Segundo o Subsecretário Regional da Presidência para as Relações Externas, que falava, em representação do Presidente do Governo, na apresentação do Estudo Macroeconómico de Impacto para Portugal do Acordo de Parceria Transatlântica de Comércio e Investimento UE-EUA, frisou que “a negociação de um acordo que reduza significativamente as barreiras existentes poderá fazer cumprir o potencial de crescimento que o incremento das trocas comerciais, também entre os Açores e os Estados Unidos, poderá representar para o mercado regional, para os seus produtores e para a criação de emprego”. 
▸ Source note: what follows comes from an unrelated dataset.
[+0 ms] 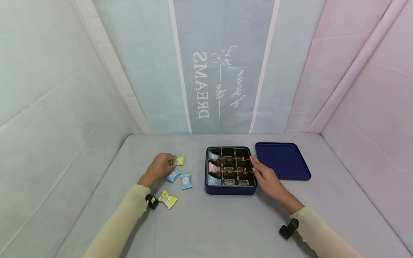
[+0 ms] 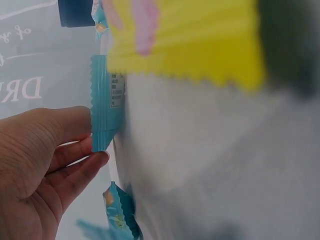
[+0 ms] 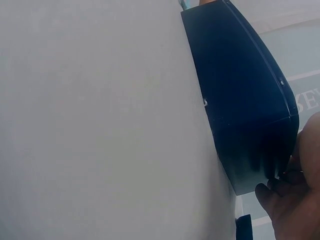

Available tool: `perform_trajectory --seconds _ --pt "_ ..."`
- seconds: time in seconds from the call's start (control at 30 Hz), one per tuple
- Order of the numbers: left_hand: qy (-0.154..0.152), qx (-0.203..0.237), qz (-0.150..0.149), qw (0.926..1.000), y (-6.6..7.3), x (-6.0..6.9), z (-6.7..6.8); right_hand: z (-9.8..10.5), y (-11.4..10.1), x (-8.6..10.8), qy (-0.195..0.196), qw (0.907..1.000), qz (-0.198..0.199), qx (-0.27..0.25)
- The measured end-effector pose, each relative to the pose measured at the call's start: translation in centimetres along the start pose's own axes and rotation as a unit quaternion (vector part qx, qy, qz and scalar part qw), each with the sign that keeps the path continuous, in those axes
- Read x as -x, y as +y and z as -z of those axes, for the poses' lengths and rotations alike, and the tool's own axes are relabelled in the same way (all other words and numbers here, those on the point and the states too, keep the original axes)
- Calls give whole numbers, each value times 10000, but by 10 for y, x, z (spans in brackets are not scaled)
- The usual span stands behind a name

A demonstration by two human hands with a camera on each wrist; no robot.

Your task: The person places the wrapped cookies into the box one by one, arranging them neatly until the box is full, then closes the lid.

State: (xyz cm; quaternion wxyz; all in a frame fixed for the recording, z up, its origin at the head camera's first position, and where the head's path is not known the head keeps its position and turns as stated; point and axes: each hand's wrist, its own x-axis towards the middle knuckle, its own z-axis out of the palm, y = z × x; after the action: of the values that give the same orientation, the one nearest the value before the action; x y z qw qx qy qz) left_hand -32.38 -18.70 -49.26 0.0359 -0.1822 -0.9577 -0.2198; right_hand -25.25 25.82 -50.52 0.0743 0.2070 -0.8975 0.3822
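Note:
My left hand (image 1: 160, 165) pinches the left end of a yellow wrapped candy (image 1: 179, 161) on the table. Two blue wrapped candies (image 1: 186, 181) lie just nearer than it, and another yellow candy (image 1: 167, 199) is by the wrist. A blue candy (image 2: 106, 102) hides the pinching fingertips in the left wrist view. With extended fingers, my right hand (image 1: 267, 178) rests against the right side of a dark blue box (image 1: 229, 190). Inside the box is a divided tray; its left column holds a blue, a pink (image 1: 213, 167) and another blue candy.
A flat dark blue lid (image 1: 283, 161) lies on the table behind and right of the box. Part of a further blue candy (image 1: 153, 192) shows beside the left wrist. Fabric walls (image 1: 222, 122) enclose the grey table at the back and sides.

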Motion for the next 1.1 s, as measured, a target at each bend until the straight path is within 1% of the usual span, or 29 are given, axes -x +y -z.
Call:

Rodrigo Oliveira alertou, no entanto, que é importante “garantir que, qualquer incremento das trocas comerciais entre os Açores e os EUA, não se fará a expensas de uma redução das trocas entre os Açores e outros mercados, já consolidados”. 

Para o Executivo Açoriano, deve ser dada uma “atenção negocial muito particular de Portugal e da União Europeia para os setores primário e agroalimentar”, destacando a importância da “defesa da produção regional através da salvaguarda das denominações e indicações regionais protegidas, de modo a garantir o respeito pela autenticidade dos produtos açorianos exportados”. 

No domínio dos transportes aéreos, Rodrigo Oliveira considerou fundamental que os EUA considerem a flexibilização das suas políticas, “de modo a assegurar um acesso alargado ao seu mercado por companhias europeias, o que permitirá potenciar a promoção e o reforço das ligações e fluxos turísticos entre a Região e os Estados Unidos”, enquanto, ao nível dos transportes marítimos, não pode ser esquecida “a mais-valia que representa a localização privilegiada deste arquipélago e que encontra aqui enquadramento para a prestação de serviços associados à entrada e à saída de mercadorias no espaço europeu, conferindo uma nova centralidade aos Açores na interligação entre as duas margens do Atlântico”.

Na sua intervenção, o Subsecretário Regional frisou que os EUA são um “importante mercado de destino da produção dos Açores”, que pode ser “reforçado e beneficiado” por este processo que conduzirá ao Acordo para a Parceria Transatlântica.